▸ Description of the task: Give back exactly the lines of the entries below from the line with "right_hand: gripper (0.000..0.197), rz" to the line with "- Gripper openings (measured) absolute", inclusive, and only those.

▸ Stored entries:
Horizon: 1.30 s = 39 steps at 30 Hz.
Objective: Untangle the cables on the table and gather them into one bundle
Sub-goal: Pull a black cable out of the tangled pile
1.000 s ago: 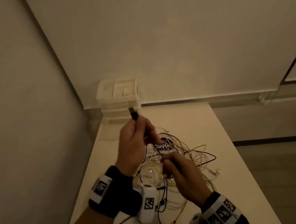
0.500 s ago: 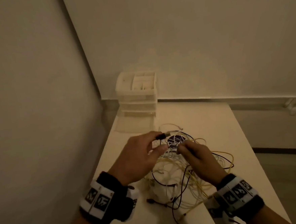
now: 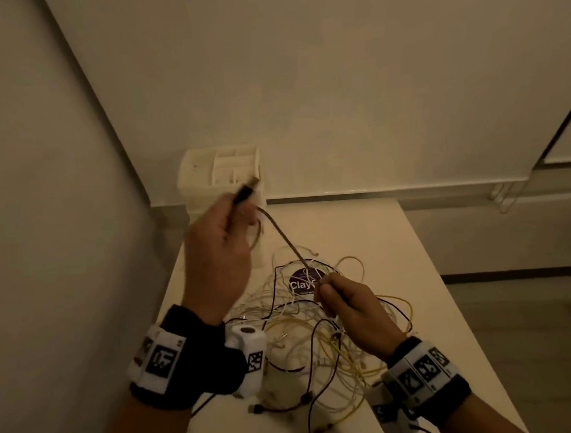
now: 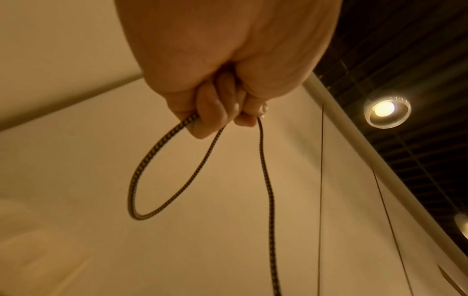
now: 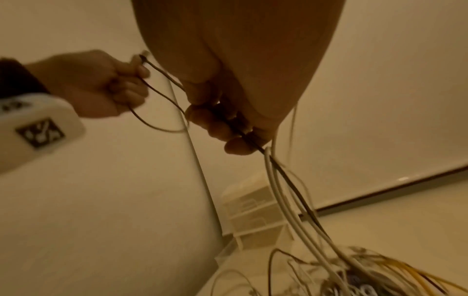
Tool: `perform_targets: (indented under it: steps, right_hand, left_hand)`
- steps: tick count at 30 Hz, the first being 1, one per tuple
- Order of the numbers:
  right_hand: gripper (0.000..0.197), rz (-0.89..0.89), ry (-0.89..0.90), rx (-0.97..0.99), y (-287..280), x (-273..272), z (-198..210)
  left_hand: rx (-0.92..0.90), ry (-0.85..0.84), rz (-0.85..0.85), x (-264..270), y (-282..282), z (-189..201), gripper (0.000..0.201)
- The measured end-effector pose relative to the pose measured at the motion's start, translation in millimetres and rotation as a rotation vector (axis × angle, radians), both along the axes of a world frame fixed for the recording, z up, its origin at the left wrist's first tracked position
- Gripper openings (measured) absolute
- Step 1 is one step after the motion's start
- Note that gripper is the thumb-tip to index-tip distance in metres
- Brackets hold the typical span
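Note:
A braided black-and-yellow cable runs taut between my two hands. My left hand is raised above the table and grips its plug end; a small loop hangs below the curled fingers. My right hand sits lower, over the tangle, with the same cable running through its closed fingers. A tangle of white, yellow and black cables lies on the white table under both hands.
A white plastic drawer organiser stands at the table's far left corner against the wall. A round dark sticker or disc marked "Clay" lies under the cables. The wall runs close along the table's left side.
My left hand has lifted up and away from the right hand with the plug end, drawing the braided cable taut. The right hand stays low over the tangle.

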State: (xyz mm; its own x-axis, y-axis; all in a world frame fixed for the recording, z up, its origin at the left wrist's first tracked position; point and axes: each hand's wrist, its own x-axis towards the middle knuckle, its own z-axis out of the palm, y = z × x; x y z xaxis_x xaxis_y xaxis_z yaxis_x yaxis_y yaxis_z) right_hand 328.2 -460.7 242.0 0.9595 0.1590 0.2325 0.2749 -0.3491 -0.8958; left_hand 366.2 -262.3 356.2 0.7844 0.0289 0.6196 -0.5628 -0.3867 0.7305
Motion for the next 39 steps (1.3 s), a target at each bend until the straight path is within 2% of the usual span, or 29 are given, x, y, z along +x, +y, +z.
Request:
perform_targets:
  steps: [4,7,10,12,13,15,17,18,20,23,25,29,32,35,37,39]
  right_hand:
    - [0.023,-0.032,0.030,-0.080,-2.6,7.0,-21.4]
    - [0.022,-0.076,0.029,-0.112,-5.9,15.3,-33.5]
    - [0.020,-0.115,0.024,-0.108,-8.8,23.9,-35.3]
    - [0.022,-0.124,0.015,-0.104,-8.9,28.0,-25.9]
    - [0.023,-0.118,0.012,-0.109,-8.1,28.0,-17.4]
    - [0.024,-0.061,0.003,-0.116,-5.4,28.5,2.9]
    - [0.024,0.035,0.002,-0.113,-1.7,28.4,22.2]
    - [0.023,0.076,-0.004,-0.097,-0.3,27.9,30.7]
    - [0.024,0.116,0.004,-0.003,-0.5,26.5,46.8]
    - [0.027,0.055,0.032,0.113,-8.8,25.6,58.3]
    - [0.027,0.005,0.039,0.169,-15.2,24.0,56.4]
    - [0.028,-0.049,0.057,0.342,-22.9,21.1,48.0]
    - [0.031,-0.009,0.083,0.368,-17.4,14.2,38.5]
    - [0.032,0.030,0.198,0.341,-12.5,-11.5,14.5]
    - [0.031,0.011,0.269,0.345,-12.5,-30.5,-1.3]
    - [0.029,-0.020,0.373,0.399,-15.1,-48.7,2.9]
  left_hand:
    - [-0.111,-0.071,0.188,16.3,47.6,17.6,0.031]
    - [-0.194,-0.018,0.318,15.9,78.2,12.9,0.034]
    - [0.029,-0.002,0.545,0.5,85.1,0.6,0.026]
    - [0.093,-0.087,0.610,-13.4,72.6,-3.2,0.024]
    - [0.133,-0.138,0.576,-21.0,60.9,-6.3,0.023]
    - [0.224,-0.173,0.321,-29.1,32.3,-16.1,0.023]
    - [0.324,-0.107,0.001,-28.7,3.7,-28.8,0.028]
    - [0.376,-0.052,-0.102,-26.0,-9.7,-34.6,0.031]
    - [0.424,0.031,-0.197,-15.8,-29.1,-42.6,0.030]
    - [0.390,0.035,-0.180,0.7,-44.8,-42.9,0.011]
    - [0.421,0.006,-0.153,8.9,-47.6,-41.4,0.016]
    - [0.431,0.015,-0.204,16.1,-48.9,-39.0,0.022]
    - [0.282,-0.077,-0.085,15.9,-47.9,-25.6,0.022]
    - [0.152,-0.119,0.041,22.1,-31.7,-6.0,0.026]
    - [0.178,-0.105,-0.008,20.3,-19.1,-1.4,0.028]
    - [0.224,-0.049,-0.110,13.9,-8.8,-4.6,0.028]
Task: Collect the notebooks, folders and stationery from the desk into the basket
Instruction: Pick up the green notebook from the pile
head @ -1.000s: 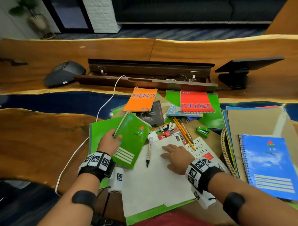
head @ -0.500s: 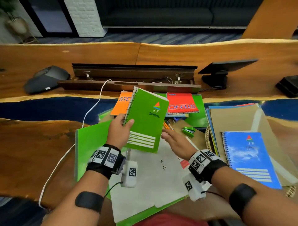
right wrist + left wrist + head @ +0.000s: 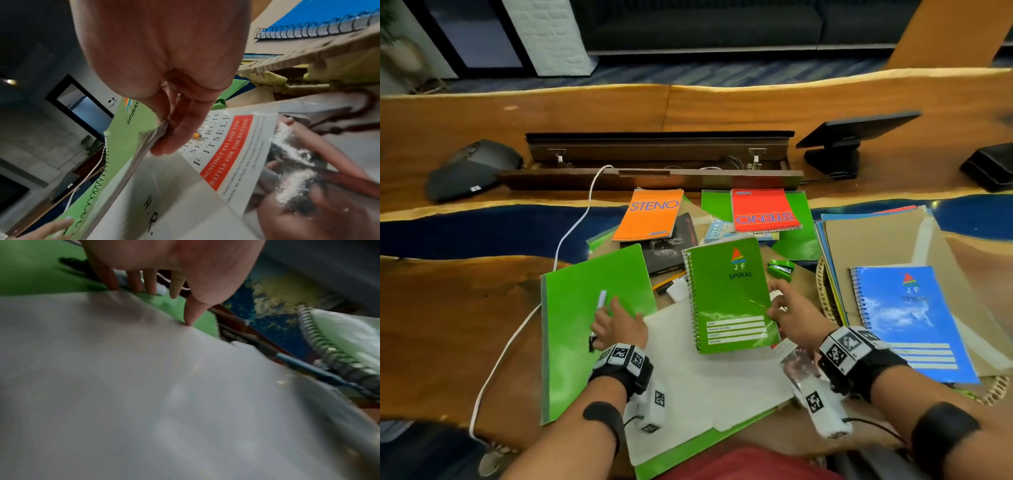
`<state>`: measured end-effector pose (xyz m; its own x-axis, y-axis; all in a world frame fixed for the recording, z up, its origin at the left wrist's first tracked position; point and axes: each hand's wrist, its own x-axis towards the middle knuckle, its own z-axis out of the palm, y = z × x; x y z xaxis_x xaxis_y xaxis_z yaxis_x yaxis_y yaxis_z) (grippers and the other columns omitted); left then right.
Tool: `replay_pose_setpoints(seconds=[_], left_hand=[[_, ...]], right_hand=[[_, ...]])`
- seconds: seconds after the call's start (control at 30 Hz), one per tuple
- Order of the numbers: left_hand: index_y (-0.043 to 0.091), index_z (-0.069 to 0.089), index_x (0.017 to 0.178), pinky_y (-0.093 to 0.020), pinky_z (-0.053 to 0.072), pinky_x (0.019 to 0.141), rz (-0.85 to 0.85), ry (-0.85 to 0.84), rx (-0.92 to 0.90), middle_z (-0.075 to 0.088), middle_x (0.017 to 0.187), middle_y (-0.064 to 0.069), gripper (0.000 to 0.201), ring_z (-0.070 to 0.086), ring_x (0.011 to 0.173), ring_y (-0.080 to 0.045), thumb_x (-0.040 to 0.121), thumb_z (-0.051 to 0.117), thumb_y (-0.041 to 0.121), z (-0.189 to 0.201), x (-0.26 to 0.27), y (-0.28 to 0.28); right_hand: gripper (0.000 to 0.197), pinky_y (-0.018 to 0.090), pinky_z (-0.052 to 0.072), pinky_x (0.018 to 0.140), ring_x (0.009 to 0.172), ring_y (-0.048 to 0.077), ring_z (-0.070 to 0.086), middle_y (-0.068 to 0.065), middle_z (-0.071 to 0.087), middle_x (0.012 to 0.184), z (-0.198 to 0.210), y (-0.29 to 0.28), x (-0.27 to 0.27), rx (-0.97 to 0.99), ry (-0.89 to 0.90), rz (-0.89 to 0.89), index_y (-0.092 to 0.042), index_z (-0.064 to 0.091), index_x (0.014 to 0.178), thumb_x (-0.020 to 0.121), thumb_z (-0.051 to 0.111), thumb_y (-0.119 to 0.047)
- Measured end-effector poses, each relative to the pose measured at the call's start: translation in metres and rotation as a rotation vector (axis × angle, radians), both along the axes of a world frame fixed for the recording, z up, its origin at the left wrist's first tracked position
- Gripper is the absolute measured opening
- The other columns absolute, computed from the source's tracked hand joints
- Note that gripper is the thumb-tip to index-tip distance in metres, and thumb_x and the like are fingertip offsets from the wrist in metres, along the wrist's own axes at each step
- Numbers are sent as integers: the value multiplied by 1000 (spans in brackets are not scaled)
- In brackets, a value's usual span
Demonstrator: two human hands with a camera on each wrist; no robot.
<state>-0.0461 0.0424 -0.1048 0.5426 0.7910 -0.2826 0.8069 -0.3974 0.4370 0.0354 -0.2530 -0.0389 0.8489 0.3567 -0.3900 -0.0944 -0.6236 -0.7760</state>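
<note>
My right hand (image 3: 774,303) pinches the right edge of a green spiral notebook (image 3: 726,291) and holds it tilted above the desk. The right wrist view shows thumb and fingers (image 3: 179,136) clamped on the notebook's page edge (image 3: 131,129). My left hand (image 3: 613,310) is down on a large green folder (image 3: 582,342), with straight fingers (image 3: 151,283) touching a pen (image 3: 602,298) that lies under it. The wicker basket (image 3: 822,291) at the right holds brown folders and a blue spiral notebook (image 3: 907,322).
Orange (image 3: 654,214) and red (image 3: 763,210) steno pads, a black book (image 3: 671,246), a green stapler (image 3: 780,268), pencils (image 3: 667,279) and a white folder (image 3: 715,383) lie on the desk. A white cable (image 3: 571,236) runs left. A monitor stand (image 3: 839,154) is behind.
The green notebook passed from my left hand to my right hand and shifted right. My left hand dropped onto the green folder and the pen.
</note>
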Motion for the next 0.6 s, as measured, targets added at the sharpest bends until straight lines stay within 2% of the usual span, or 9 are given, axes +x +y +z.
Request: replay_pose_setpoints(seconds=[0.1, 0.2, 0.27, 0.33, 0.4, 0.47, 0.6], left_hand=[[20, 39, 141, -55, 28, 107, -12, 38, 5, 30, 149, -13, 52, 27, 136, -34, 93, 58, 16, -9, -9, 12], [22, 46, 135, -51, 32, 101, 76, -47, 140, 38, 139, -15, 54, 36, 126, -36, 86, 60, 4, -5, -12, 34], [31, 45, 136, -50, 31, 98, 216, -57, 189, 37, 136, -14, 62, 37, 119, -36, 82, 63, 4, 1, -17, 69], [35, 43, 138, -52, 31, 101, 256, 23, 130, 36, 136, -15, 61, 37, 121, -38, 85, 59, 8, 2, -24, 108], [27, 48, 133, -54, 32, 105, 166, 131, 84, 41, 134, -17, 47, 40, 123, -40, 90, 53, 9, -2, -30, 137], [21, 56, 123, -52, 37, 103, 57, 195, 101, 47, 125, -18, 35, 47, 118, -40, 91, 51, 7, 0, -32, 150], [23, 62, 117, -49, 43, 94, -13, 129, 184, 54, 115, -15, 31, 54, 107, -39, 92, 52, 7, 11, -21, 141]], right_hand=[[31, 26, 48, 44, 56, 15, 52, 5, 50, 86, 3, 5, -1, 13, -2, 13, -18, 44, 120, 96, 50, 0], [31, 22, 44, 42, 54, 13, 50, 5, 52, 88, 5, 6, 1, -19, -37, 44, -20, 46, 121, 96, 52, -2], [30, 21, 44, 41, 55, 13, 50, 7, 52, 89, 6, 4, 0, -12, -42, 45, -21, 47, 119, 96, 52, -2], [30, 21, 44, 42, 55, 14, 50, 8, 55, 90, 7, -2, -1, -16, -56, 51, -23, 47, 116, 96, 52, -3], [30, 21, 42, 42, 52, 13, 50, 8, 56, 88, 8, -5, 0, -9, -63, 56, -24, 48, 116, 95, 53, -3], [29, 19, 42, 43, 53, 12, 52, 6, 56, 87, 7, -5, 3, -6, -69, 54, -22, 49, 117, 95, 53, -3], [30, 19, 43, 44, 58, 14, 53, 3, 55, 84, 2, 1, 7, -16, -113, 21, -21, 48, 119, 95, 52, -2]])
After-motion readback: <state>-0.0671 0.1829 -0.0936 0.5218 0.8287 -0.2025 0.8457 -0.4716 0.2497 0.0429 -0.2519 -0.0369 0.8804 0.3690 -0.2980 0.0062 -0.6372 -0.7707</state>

▸ Response to this exercise:
  right_hand: gripper (0.000..0.197), rz (-0.89..0.89), ry (-0.89..0.90), rx (-0.97..0.99), y (-287..280), x (-273..272), z (-198..210)
  left_hand: rx (-0.92..0.90), ry (-0.85..0.84), rz (-0.85..0.85), x (-264..270), y (-282..282), z (-189..201), gripper (0.000..0.201)
- The measured end-effector pose relative to the pose measured at the motion's start, translation in millimetres and rotation as a rotation vector (axis × angle, radians), both along the axes of a world frame fixed for the recording, z up, its origin at the left wrist's first tracked position
- Gripper openings (measured) absolute

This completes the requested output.